> Your instructions
Once the line holding "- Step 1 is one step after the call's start" is found in the listing below, write it out and each later line exactly, up to and including the one holding "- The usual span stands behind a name".
____
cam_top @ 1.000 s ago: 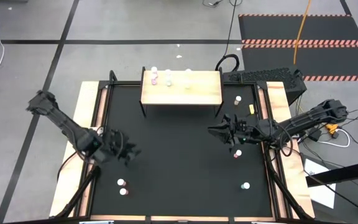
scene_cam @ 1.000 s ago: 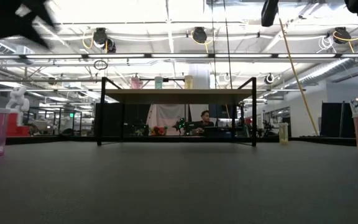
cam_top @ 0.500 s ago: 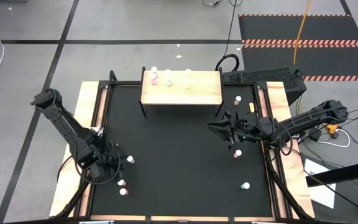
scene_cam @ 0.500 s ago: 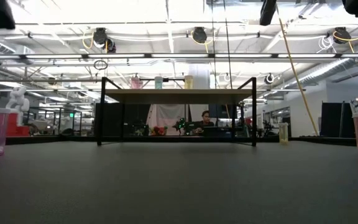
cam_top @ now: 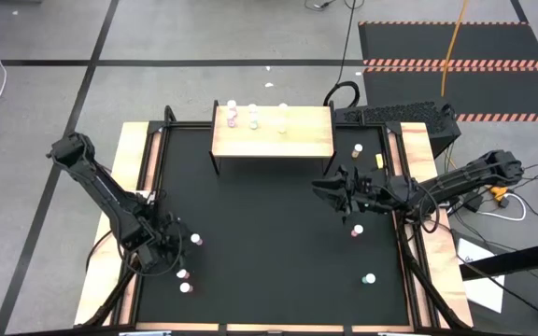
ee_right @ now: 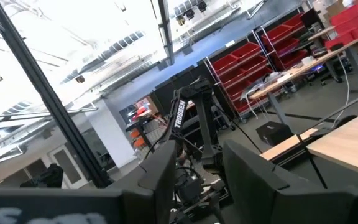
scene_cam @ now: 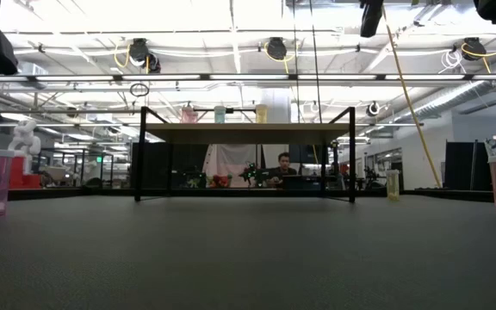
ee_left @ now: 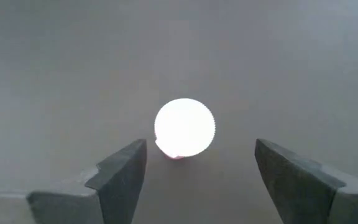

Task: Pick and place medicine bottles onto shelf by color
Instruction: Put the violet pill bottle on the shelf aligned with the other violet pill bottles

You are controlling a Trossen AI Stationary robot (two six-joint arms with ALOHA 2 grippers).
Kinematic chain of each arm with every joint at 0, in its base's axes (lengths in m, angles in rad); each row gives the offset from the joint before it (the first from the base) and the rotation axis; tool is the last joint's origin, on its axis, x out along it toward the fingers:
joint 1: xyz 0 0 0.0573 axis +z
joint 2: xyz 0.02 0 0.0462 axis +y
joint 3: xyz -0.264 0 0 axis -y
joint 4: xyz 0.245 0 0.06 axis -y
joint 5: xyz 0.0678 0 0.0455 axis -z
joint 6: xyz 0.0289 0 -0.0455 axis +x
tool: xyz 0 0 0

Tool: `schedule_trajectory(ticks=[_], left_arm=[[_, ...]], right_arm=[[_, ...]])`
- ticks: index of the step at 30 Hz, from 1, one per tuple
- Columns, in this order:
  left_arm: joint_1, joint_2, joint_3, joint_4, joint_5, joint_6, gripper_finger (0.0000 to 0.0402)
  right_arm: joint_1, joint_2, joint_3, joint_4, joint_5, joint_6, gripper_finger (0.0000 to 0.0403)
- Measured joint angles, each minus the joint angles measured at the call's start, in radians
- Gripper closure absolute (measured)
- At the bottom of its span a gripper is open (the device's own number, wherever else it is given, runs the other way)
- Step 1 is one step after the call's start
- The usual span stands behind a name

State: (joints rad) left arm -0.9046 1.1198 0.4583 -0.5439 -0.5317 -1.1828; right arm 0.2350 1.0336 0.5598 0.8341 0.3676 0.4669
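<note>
Bottle (ee_left: 184, 128), white-capped, stands between left gripper's (ee_left: 201, 171) spread fingers (ee_left: 124, 174), untouched.

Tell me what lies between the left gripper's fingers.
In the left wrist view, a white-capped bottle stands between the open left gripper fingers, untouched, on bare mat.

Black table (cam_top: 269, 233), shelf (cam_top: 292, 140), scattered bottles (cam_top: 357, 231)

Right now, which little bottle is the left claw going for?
The pink bottle standing alone, apart from the pair nearer the table's front edge. The left gripper hangs open straight above its white cap, a finger on each side.
</note>
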Motion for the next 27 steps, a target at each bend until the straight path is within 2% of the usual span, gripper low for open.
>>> schedule_trajectory(ticks=[6,14,18,27], left_arm=[[0.027,0.0,-0.026,0.009,-0.003,0.004,0.0115],[0.075,0.0,-0.026,0.045,-0.02,0.064,0.0203],[0.08,0.0,-0.026,0.053,-0.02,0.082,0.0234],[0.08,-0.002,-0.015,0.068,-0.009,0.087,0.0248]], right_arm=[[-0.001,0.0,0.0,0.0,0.002,0.019,0.0273],[-0.004,0.0,0.0,0.0,0.027,0.028,0.0273],[-0.018,0.0,0.0,0.0,0.024,0.048,0.0273],[-0.02,0.0,0.0,0.0,0.022,0.049,0.0273]])
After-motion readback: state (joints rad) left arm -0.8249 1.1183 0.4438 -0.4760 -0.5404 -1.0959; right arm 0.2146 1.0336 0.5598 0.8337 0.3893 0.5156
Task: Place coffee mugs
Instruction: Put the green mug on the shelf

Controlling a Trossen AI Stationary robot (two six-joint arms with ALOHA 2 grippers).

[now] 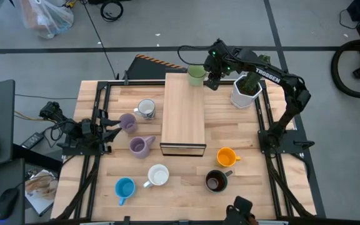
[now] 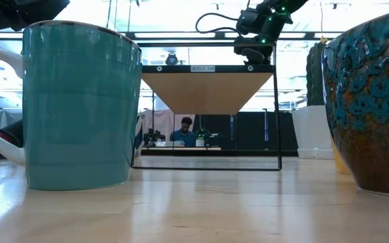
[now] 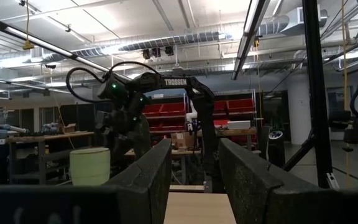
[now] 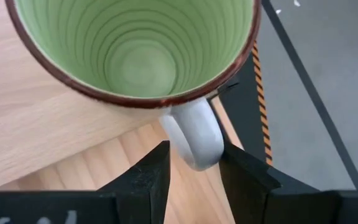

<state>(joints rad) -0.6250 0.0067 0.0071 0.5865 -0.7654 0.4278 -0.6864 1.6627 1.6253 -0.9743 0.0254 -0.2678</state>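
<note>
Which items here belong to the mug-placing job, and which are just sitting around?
Part of the job:
green mug on the wooden shelf, right pincer at its handle
lilac mugs
patterned mug
orange mug
brown mug
white mug
blue mug

Lying about:
cactus pot

eight mugs (image 1: 158, 175), one cactus pot (image 1: 245, 92), one shelf (image 1: 183, 112).

I see the green mug (image 1: 196, 75) upright on the raised wooden shelf's (image 1: 183, 112) far end. My other seven mugs stand on the table (image 1: 255, 181): lilac pair (image 1: 135, 134) and patterned left, orange and brown right, blue and white near.
</note>
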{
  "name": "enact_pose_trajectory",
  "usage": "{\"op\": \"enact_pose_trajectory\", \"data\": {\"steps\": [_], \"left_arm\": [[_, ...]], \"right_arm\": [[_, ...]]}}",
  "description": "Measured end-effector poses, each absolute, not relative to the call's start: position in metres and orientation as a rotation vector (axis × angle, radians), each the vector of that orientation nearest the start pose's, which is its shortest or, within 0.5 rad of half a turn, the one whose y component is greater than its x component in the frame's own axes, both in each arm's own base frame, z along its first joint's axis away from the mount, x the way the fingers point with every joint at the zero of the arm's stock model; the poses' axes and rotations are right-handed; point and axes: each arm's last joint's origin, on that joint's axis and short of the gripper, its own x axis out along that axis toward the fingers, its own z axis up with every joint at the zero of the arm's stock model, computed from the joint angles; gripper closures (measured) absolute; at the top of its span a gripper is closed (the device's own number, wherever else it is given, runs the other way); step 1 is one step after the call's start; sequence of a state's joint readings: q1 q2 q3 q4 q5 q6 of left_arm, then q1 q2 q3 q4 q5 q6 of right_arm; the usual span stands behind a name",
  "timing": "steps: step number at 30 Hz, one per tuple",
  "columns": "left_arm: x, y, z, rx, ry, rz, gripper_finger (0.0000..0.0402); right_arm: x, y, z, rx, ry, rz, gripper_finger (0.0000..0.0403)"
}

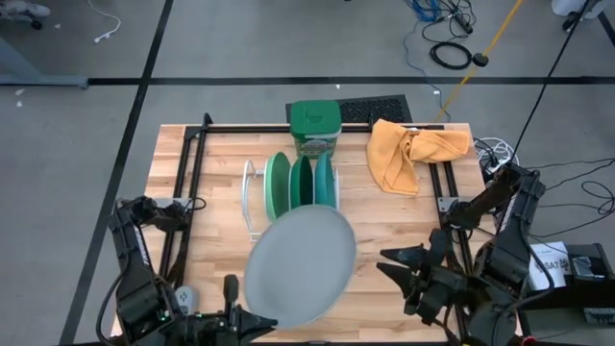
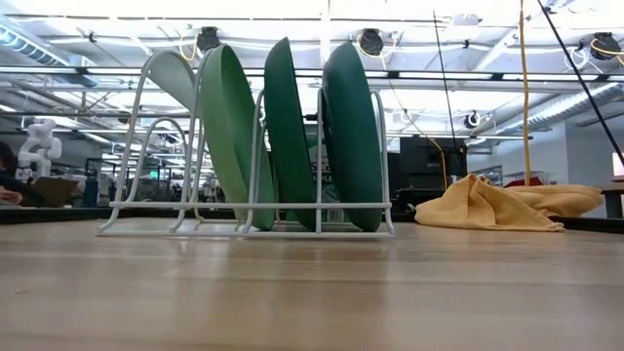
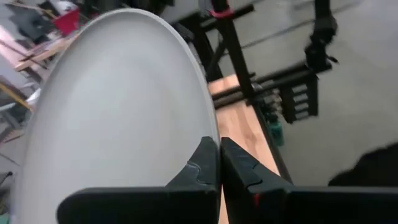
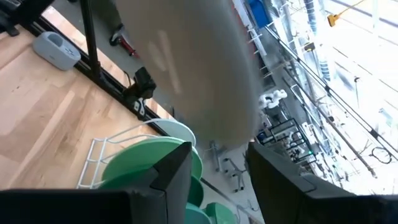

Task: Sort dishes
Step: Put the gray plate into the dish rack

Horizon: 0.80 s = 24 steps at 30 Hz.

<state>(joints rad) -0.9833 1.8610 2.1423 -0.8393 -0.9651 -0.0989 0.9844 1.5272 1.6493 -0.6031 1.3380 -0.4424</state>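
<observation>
The left gripper [image 3: 219,163] pinches the rim of a light grey plate [image 1: 300,264], held aloft above the desk's near edge. The right gripper [image 1: 408,267], fingers spread and empty, waits near the near right corner. Mid-desk, the white wire rack [image 1: 252,197] already holds three green and teal plates [image 1: 302,181]; this grey one remains to slot.

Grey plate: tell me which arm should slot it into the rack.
Left. The left tool is already shut on the light grey plate by its rim, just in front of the white rack. The right tool is open and holds nothing.
</observation>
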Motion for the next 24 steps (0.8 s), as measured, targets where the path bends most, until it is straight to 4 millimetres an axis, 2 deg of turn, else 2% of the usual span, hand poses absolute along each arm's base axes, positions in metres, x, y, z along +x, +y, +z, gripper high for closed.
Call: {"op": "enact_pose_trajectory", "data": {"steps": [17, 20, 24], "left_arm": [[0.237, -0.305, 0.458, 0.186, 0.108, 0.362, 0.0401], [0.242, -0.305, 0.470, 0.148, 0.065, 0.364, 0.0401], [0.250, -0.303, 0.497, 0.136, -0.063, 0.225, 0.0401]], "right_arm": [[0.195, 0.242, 0.420, -0.805, 0.266, -0.307, 0.0253], [0.195, 0.242, 0.420, -0.805, 0.268, -0.307, 0.0253], [0.195, 0.242, 0.420, -0.806, 0.268, -0.307, 0.0253]]}}
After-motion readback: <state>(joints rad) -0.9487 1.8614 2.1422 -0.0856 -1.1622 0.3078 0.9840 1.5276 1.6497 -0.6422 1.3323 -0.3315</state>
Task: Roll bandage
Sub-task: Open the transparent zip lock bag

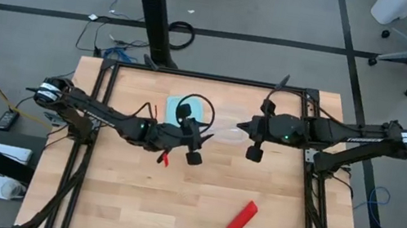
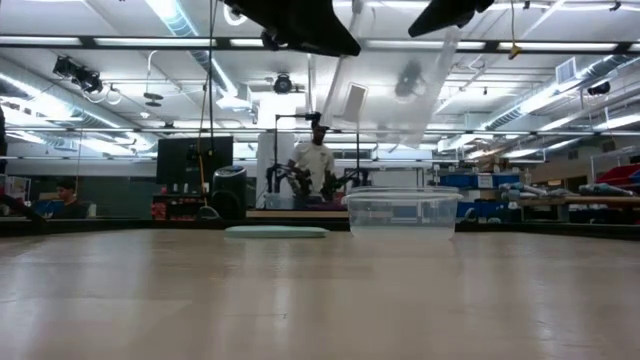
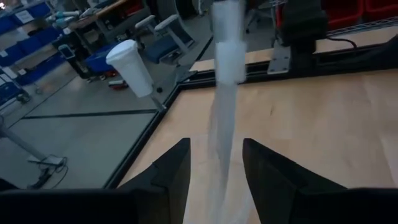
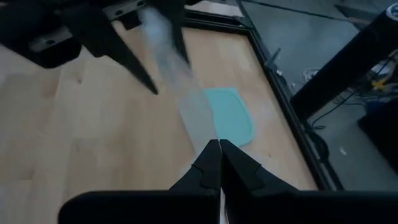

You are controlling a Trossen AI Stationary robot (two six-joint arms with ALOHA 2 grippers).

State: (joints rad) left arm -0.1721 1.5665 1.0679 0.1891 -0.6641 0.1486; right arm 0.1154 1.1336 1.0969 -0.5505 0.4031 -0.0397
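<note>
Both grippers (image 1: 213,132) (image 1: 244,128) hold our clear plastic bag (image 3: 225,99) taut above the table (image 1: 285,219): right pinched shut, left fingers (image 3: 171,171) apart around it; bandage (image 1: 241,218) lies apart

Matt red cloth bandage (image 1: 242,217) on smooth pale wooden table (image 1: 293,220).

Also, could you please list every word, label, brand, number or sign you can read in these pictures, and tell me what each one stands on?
No text can be read in any view.
The bandage: plain red, no print visible.
The clear bag stretched between the left gripper and the right gripper: no lettering shows.
The light-blue lid and clear container: no label visible.
Shelves and bins in the room behind: any markings are too small and blurred to read.
</note>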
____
> Result of this task
- Step 1 is one step after the call's start
- The usual span stands behind a name

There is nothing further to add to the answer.